Strength training (resistance) exercises

  • It's worth remembering that resistance exercises build muscle; this can boost your metabolism and cardiovascular health.
  • Bodyweight exercises: Try push-ups, squats, lunges, and planks.
  • Weight lifting: You could also try free weights or resistance machines to target major muscle groups, aiming for two to three sessions each week.



  • Yoga promotes relaxation, reduces stress, and boosts flexibility and balance, lowering blood pressure.
  • How to do it: You could join yoga classes or follow tutorials on the internet, focusing on deep breathing, stretching, and relaxation.

Tai chi

  • Tai chi combines gentle movements with deep breathing, reducing stress and boosting circulation.
  • How to do it: You could join a Tai chi class or follow instructional videos to learn the movements and practice regularly.


  • Swimming offers a full-body workout but remains easy on your joints; it can also lower your blood pressure.
  • How to do it: You could try swimming laps or join water aerobics for at least 150 minutes each week.

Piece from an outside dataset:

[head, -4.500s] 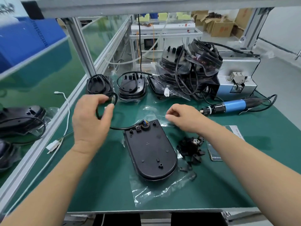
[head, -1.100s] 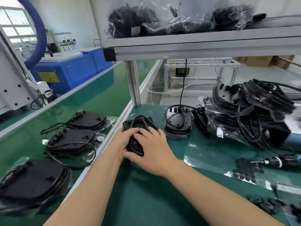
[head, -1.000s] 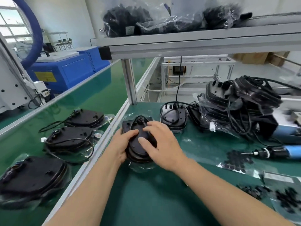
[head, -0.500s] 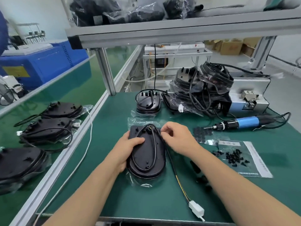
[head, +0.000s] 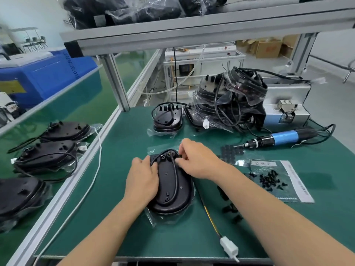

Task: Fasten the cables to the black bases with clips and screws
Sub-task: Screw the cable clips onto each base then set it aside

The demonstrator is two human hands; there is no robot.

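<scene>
A black oval base [head: 173, 191] lies on the green mat in a clear plastic bag, its black cable [head: 173, 173] looped over its top. The cable runs off to the right and ends in a white connector [head: 229, 246] near the front edge. My left hand [head: 142, 179] grips the base's left side. My right hand [head: 197, 160] pinches the cable at the base's far end. Black screws [head: 269, 178] lie on a paper sheet to the right. Black clips [head: 230, 208] lie right of the base, partly under my right arm.
A blue electric screwdriver [head: 284, 138] lies at the right. Another base [head: 167, 118] and a pile of bagged bases [head: 228, 104] stand at the back, beside a grey machine [head: 288, 104]. More bases [head: 48, 156] lie on the left bench. Small black pads [head: 230, 151] sit near the screwdriver tip.
I carried the base from the back left to the middle of the mat. My right hand moved up to the cable at the base's far end; the left hand stays on the left side.
</scene>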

High-Intensity Interval Training (HIIT)

  • HIIT is quick bursts of intense exercise followed by short rest breaks.
  • How to do it: You can add high-intensity intervals, including sprinting, into your cardio workouts before slowly raising intensity and duration.

Stretching and flexibility exercises

  • Stretching exercises like dynamic stretching and gentle yoga can boost blood flow, lower muscle tension, and help with stress.
  • How to do it: Add stretches into your warm-up and cool-down, focussing on the major muscle groups.